- [Problem description]: Return the whole listing, line for line, without the pictures in it.

= Beginning of Section =

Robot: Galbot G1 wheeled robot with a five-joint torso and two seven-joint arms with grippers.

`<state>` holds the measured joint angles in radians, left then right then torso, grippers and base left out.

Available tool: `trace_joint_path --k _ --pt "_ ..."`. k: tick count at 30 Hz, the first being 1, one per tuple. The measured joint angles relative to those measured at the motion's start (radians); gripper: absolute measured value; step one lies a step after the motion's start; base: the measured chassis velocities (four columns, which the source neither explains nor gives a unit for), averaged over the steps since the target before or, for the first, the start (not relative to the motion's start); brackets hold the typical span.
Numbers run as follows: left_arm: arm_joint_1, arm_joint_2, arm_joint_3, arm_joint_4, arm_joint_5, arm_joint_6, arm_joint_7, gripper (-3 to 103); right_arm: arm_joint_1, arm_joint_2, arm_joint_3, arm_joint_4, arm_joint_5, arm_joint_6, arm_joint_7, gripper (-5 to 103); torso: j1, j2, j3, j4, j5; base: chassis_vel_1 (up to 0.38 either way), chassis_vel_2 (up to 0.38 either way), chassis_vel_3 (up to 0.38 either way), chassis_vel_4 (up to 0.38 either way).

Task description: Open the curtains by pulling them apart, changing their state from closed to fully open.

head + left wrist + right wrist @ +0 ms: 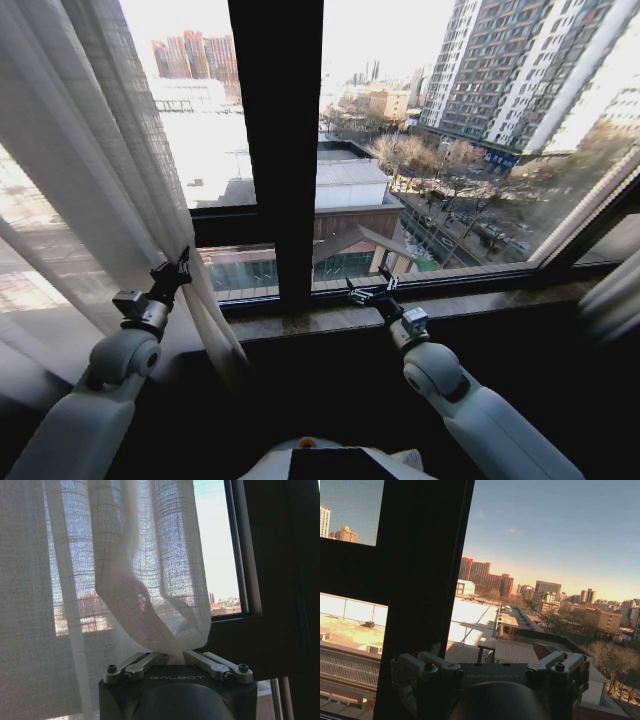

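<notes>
The left curtain (95, 200) is a sheer white pleated panel, gathered at the left of the window. My left gripper (176, 270) is shut on its lower inner edge. In the left wrist view the fabric (150, 590) bunches into a fold pinched where the left gripper (172, 655) closes. The right curtain (612, 295) hangs bunched at the far right edge of the window. Low in front of the glass, just right of the centre post, my right gripper (371, 290) is open and holds nothing. Its spread fingers (405, 672) face the city outside.
A wide black vertical window post (275, 150) stands in the middle, with a black crossbar (225, 228) to its left. A dark stone sill (330, 320) runs below the glass. Between the two curtains the glass is uncovered.
</notes>
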<state>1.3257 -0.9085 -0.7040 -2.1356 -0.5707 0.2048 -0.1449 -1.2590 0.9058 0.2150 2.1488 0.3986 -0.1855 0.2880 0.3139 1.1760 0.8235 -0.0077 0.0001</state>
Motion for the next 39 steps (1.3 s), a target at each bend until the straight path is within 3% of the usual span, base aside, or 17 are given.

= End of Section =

- [Finished task]:
Robot: Galbot G1 wheeled robot with a five-joint torso and two seven-joint arms with grippers.

`<state>` holds the measured joint angles in radians, left then right then torso, grippers and base left out.

Available tool: `trace_joint_path --k _ --pt "_ ..."`. k: tick count at 30 Hz, the first being 1, one per tuple. The measured joint angles relative to those measured at the motion's start (radians); gripper: absolute measured value; step one lies a step after the motion's start; base: the measured chassis velocities (four columns, which the source neither explains nor gives a unit for), averaged over the steps since the target before or, for the first, the start (not relative to the motion's start); brackets hold the typical span.
Numbers run as follows: left_arm: arm_joint_1, arm_joint_2, arm_joint_3, arm_joint_4, arm_joint_5, arm_joint_6, arm_joint_7, gripper (-3 to 103); right_arm: arm_joint_1, arm_joint_2, arm_joint_3, arm_joint_4, arm_joint_5, arm_joint_6, arm_joint_7, gripper (-5 to 103); torso: j1, j2, j3, j4, j5; base: chassis_vel_1 (up to 0.38 either way), chassis_vel_2 (up to 0.38 either way), chassis_vel_3 (up to 0.38 either way), chassis_vel_4 (up to 0.38 either way).

Task description: Open the curtains by pulling them apart, changing their state from closed to fully open.

head + left wrist + right wrist @ +0 ms: 

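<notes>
The left curtain (95, 200) is a sheer white pleated panel, gathered at the left of the window. My left gripper (176, 270) is shut on its lower inner edge. In the left wrist view the fabric (150, 590) bunches into a fold pinched where the left gripper (172, 655) closes. The right curtain (612, 295) hangs bunched at the far right edge of the window. Low in front of the glass, just right of the centre post, my right gripper (371, 290) is open and holds nothing. Its spread fingers (405, 672) face the city outside.
A wide black vertical window post (275, 150) stands in the middle, with a black crossbar (225, 228) to its left. A dark stone sill (330, 320) runs below the glass. Between the two curtains the glass is uncovered.
</notes>
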<state>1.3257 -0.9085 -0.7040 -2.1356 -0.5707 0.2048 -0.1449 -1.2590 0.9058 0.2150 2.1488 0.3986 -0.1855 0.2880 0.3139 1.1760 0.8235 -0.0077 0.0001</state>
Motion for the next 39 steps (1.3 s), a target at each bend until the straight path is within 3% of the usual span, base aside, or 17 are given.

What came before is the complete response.